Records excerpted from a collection
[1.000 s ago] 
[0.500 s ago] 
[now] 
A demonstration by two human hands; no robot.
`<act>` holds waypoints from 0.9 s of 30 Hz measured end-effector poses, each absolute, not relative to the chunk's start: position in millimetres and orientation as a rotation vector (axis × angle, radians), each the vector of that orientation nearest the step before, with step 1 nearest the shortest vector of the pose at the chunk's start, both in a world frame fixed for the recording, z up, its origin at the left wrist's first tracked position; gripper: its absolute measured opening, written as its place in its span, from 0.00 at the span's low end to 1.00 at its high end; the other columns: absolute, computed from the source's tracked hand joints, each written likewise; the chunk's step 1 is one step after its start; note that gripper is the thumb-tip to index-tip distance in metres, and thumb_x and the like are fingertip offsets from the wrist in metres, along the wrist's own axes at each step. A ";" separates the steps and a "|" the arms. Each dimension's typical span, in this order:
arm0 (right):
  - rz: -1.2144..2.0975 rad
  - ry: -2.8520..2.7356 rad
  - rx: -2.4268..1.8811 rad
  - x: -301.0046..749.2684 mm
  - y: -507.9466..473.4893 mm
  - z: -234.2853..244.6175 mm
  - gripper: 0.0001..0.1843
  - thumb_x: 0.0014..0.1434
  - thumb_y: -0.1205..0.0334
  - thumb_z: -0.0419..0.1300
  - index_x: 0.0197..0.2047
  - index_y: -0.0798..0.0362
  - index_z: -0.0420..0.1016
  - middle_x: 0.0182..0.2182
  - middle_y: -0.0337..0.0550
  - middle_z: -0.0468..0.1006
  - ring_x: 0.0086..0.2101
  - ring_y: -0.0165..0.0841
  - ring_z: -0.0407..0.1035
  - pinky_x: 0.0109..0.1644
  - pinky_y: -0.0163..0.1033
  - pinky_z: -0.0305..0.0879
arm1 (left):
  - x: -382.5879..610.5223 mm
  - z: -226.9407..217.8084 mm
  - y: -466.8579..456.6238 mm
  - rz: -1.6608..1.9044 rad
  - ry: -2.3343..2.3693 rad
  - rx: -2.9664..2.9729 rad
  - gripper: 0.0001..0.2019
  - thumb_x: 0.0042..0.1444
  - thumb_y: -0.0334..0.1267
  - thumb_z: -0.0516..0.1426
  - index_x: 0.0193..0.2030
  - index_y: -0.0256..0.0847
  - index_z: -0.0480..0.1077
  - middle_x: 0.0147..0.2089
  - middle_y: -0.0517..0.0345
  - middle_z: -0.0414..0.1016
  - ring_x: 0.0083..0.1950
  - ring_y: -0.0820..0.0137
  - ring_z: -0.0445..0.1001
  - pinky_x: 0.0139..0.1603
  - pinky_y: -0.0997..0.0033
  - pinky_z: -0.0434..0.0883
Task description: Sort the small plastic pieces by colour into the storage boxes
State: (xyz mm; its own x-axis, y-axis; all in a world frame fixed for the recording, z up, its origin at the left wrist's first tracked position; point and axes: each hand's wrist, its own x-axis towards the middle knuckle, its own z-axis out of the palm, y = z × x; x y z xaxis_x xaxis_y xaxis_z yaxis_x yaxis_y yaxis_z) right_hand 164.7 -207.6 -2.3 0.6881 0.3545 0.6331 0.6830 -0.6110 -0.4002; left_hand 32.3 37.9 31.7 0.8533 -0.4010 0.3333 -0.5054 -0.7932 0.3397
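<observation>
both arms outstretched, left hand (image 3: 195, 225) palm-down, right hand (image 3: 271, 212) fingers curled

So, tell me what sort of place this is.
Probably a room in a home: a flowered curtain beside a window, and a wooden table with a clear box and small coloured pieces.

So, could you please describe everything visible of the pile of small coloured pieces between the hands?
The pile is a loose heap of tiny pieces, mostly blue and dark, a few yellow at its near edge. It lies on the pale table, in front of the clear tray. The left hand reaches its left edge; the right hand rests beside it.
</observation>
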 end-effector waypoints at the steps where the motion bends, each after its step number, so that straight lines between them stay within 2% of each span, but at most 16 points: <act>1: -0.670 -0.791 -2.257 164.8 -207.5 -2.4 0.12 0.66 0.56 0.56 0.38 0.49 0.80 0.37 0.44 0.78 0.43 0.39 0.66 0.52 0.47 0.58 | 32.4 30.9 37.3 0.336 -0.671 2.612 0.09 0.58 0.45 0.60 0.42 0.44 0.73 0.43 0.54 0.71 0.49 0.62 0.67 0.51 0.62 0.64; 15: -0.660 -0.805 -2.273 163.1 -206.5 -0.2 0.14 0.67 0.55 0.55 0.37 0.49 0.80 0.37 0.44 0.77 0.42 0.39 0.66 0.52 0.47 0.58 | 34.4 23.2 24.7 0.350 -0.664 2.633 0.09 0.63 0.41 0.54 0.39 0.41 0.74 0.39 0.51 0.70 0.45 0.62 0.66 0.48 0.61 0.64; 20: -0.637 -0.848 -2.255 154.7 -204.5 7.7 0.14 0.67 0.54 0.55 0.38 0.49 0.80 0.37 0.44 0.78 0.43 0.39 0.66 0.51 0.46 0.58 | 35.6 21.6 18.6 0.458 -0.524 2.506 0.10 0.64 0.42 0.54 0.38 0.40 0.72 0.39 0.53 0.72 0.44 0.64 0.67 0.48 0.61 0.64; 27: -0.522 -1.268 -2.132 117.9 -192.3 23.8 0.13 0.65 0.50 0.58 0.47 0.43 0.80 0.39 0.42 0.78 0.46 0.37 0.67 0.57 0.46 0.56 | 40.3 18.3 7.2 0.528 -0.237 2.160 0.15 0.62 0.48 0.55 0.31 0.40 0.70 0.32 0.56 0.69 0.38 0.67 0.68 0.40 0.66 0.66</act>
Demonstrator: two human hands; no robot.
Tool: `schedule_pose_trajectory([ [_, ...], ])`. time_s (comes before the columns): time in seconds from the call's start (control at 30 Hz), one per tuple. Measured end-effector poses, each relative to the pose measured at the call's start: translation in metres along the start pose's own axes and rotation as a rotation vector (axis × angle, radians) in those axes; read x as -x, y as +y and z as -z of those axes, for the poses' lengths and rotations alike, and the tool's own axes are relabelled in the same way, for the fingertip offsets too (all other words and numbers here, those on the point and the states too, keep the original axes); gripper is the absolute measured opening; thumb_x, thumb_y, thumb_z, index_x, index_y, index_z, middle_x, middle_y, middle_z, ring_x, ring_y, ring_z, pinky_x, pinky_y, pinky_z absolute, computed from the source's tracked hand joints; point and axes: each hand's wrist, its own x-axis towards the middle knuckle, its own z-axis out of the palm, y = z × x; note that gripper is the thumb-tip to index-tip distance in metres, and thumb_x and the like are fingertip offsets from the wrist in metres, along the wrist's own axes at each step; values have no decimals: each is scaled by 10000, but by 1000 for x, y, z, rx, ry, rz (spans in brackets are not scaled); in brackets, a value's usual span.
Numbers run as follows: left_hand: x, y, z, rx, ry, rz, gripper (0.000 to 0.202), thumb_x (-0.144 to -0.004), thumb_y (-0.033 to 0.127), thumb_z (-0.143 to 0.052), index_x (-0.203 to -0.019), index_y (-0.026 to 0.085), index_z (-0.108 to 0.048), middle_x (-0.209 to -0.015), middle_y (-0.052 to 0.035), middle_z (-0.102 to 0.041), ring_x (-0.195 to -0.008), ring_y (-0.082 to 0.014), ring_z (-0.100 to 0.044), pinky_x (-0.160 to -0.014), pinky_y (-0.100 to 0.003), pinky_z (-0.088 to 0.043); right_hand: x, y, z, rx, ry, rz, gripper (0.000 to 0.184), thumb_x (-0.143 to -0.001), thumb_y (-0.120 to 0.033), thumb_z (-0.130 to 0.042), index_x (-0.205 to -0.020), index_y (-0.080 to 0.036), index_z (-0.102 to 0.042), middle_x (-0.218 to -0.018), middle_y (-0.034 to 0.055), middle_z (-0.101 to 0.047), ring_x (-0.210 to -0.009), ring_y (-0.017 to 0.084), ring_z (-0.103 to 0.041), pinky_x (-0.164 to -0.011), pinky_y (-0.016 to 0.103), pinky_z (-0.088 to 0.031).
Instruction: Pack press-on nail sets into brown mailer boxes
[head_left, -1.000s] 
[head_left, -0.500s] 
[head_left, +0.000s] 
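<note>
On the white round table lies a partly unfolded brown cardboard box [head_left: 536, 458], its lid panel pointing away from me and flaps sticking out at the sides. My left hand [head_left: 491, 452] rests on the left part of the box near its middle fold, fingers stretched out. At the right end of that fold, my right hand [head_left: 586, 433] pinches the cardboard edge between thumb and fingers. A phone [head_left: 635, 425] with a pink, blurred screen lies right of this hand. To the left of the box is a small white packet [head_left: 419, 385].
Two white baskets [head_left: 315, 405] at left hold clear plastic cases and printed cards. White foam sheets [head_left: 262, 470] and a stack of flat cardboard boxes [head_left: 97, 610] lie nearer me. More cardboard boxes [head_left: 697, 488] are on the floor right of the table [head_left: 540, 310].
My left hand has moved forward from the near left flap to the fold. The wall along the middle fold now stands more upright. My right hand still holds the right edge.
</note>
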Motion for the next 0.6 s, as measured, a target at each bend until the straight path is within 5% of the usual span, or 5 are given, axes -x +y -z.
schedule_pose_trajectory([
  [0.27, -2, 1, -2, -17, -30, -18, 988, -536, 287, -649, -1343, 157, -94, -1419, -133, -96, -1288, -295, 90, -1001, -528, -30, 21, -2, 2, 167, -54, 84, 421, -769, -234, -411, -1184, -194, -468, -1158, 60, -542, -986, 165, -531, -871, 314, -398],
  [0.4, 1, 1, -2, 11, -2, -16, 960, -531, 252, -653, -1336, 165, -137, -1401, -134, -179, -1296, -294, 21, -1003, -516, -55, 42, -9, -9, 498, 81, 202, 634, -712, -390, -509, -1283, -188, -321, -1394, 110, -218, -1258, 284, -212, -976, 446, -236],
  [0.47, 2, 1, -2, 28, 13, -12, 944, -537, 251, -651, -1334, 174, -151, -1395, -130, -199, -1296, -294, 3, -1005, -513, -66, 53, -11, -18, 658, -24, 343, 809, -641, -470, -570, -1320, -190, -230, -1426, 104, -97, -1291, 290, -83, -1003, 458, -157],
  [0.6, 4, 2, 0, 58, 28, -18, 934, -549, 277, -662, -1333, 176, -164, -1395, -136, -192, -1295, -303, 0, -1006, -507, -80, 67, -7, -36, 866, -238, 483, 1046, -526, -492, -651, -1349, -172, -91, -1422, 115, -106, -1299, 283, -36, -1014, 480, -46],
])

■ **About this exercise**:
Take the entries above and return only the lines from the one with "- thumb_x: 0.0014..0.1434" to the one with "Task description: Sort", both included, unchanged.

■ **Answer to the problem**:
  - thumb_x: 0.0014..0.1434
  - thumb_y: -0.1205..0.0334
  - thumb_z: -0.0419..0.1300
  - index_x: 0.0197..0.2047
  - index_y: -0.0798..0.0362
  - index_z: -0.0420..0.1016
  - middle_x: 0.0182..0.2182
  - middle_y: -0.0337..0.0550
  - middle_z: -0.0468..0.1006
  - ring_x: 0.0086..0.2101
  - ring_y: -0.0165..0.0841
  - ring_z: -0.0407..0.1035
  - pinky_x: 0.0109..0.1644
  - pinky_y: -0.0163..0.1033
  - pinky_z: -0.0305..0.0879
arm1 (left):
  - x: -382.5879..610.5223 mm
  - z: -226.9407..217.8084 mm
  - y: -466.8579..456.6238 mm
  - rz: -1.6608..1.9044 rad
  - ry: -2.3343..2.3693 rad
  - rx: -2.9664..2.9729 rad
  - gripper: 0.0001..0.2019
  - thumb_x: 0.0042..0.1444
  - thumb_y: -0.0334..0.1267
  - thumb_z: -0.0516..0.1426
  - index_x: 0.0193..0.2030
  - index_y: -0.0256..0.0847
  - index_z: -0.0480..0.1077
  - middle_x: 0.0147..0.2089
  - middle_y: -0.0517..0.0345
  - middle_z: -0.0414..0.1016
  - ring_x: 0.0083..0.1950
  - ring_y: -0.0820..0.0137
  - ring_z: -0.0445..0.1001
  - pinky_x: 0.0139..0.1603
  - pinky_y: -0.0997..0.0033
  - pinky_z: -0.0434..0.0883
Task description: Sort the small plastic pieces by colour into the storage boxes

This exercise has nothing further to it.